→ Exercise goal:
The response should contain only those lines of the entries below that include the string "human".

[Material for this task — start]

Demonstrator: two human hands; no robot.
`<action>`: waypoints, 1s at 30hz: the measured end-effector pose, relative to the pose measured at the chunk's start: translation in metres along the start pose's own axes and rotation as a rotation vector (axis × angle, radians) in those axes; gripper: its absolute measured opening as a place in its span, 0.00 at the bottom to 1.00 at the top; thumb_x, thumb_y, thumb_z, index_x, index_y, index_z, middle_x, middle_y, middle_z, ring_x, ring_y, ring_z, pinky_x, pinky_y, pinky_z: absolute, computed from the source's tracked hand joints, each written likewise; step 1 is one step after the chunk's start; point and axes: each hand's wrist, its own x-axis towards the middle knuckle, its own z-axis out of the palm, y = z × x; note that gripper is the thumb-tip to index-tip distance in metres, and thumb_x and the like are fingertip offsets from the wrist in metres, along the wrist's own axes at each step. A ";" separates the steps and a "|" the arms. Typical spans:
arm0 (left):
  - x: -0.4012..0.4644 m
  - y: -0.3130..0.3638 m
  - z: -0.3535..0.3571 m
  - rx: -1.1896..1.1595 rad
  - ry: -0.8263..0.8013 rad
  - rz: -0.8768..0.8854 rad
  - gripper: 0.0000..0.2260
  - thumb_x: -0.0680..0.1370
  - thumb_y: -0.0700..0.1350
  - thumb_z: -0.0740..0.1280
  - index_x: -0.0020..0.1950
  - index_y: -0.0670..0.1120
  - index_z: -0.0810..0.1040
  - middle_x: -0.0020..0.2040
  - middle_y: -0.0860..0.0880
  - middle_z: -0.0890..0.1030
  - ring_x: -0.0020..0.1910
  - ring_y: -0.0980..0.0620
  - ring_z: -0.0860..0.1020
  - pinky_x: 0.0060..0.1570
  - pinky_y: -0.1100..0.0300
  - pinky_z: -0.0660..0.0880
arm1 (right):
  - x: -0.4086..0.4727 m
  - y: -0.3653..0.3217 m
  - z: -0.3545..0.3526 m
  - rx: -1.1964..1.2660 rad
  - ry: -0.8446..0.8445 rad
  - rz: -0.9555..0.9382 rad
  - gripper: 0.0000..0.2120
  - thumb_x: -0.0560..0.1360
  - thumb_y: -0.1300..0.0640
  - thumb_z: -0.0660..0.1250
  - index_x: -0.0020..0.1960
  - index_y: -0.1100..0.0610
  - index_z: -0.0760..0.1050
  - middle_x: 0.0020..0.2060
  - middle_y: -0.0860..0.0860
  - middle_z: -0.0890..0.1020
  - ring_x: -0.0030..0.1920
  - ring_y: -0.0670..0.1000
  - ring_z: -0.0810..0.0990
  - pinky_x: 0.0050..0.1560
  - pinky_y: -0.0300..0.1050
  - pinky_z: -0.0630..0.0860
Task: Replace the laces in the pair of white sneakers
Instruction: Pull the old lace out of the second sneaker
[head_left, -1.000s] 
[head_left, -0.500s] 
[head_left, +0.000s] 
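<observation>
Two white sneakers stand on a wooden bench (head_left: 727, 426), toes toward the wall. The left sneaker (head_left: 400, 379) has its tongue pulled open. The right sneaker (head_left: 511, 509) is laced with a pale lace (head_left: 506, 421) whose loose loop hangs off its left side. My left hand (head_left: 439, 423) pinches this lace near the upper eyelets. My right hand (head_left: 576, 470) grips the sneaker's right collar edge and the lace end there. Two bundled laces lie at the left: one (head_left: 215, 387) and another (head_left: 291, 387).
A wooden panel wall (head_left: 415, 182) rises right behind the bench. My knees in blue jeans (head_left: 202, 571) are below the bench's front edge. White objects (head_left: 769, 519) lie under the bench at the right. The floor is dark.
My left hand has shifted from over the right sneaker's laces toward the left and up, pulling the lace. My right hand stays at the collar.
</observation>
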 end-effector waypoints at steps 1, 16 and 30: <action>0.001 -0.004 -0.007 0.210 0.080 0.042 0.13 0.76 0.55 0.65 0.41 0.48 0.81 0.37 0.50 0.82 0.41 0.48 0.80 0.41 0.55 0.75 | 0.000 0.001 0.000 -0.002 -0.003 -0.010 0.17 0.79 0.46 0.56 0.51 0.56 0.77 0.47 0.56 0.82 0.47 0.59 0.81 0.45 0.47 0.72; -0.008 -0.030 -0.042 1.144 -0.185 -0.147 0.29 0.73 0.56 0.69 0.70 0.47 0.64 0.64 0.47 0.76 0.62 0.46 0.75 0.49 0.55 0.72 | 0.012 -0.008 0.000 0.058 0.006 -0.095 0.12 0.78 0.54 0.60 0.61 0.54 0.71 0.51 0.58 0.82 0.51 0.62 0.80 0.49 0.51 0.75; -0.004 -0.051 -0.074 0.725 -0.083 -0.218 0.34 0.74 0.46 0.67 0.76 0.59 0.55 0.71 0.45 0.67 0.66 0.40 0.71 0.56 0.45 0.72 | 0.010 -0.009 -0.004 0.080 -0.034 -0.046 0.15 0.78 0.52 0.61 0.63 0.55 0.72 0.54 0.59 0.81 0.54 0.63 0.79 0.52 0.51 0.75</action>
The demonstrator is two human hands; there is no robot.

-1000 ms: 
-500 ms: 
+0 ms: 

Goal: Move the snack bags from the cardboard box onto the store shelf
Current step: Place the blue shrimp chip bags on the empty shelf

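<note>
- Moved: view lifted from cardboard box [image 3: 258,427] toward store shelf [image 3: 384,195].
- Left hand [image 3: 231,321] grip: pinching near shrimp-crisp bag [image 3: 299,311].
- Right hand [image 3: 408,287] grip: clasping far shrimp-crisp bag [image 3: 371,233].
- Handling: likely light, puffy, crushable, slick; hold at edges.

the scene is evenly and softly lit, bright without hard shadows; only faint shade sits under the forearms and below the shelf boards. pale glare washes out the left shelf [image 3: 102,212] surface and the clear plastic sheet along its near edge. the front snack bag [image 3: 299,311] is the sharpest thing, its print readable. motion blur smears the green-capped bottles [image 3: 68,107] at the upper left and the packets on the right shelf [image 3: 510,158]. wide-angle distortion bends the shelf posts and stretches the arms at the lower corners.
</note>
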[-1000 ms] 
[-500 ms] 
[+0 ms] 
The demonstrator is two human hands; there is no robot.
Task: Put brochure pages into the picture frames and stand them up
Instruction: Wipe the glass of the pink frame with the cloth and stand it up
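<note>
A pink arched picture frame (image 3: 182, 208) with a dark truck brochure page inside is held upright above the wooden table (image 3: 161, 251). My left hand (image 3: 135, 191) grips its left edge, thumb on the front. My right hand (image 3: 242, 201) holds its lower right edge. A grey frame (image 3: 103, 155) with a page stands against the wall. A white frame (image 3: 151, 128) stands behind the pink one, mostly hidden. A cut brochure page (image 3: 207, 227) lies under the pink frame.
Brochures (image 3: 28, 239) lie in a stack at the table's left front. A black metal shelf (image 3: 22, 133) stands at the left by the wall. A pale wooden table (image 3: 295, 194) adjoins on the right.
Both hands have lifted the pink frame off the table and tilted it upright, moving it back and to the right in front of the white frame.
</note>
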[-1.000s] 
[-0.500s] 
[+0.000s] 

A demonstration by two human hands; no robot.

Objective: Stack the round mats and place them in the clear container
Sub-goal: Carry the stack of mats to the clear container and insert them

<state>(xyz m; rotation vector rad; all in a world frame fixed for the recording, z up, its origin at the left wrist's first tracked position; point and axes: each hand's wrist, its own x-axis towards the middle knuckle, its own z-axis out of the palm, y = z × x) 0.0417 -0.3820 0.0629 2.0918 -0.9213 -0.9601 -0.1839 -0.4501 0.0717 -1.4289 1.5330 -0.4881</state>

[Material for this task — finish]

→ Solution to the exercise:
Demonstrator: two human hands; no robot.
The demonstrator is two human hands; there is no robot.
The demonstrator is two human hands; there is no robot.
A demonstration by two human hands; no robot.

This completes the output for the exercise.